# [Task description]
Pictures excluded, reproduce exactly the lines below from the one with "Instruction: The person" through the one with "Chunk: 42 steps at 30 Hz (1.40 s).", both included.

....

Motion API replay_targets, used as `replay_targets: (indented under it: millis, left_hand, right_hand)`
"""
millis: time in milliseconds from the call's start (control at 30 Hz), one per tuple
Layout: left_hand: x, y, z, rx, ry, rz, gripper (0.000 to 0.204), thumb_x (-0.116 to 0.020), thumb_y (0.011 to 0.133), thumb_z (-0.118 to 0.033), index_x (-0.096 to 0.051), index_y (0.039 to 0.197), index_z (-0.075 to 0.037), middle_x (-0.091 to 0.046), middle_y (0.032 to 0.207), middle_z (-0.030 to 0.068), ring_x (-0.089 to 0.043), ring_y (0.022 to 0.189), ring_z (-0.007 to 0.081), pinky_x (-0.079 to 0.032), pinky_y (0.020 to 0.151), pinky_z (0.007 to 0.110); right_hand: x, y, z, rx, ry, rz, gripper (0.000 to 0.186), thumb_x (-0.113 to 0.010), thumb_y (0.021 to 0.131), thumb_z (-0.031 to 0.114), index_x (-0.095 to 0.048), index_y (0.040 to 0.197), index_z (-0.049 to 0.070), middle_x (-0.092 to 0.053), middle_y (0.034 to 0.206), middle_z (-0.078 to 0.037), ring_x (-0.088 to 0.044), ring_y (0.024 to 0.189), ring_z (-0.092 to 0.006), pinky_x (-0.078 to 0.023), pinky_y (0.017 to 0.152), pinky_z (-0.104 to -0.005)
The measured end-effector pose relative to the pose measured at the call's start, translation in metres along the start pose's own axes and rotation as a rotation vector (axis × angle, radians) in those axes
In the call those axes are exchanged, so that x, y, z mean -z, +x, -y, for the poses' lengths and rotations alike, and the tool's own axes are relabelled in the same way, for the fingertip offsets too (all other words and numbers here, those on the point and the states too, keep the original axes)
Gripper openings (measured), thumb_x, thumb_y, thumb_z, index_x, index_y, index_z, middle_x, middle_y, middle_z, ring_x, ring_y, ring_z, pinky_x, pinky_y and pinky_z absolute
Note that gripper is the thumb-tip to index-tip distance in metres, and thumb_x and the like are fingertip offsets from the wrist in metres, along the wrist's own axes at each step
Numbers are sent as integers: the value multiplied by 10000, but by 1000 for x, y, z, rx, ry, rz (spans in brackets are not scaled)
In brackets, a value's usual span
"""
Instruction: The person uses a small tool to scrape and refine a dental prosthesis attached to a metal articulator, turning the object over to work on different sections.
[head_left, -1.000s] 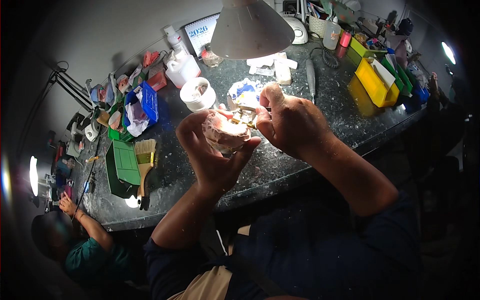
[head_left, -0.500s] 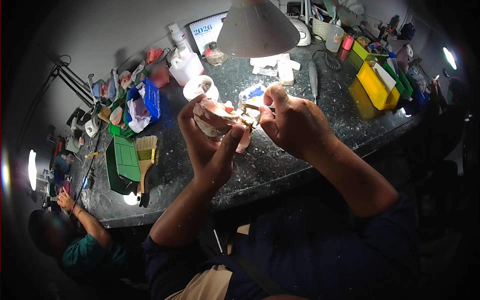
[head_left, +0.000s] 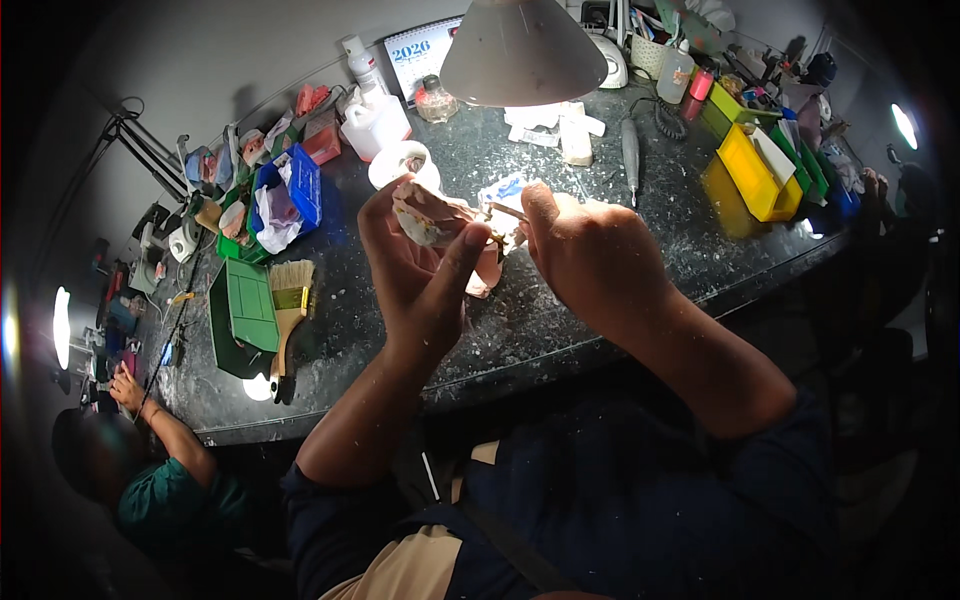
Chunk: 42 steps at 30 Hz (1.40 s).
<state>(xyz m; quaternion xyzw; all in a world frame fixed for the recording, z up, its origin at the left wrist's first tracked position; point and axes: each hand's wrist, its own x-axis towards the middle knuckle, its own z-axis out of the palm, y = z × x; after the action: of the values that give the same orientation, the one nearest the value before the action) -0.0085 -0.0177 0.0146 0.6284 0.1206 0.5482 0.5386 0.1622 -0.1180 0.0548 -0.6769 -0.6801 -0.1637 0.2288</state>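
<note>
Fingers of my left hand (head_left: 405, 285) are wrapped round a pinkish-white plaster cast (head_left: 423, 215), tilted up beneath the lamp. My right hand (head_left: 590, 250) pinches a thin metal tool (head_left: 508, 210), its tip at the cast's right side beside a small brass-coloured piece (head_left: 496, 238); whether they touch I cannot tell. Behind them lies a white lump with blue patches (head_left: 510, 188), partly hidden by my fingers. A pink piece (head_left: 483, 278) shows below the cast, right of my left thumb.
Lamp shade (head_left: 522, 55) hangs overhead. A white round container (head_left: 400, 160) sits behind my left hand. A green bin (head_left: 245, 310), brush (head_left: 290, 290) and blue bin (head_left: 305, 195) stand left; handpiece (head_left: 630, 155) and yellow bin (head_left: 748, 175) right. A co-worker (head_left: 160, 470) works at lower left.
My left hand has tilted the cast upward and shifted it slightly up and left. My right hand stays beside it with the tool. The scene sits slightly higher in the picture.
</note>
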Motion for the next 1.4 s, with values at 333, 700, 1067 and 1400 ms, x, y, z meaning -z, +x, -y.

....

# [Solution to this problem]
Instruction: The person uses a small tool to scrape and refine a dental prosthesis attached to a metal articulator, turning the object over to work on different sections.
[head_left, -1.000s] 
[head_left, -0.500s] 
[head_left, +0.000s] 
Chunk: 42 steps at 30 Hz (1.40 s).

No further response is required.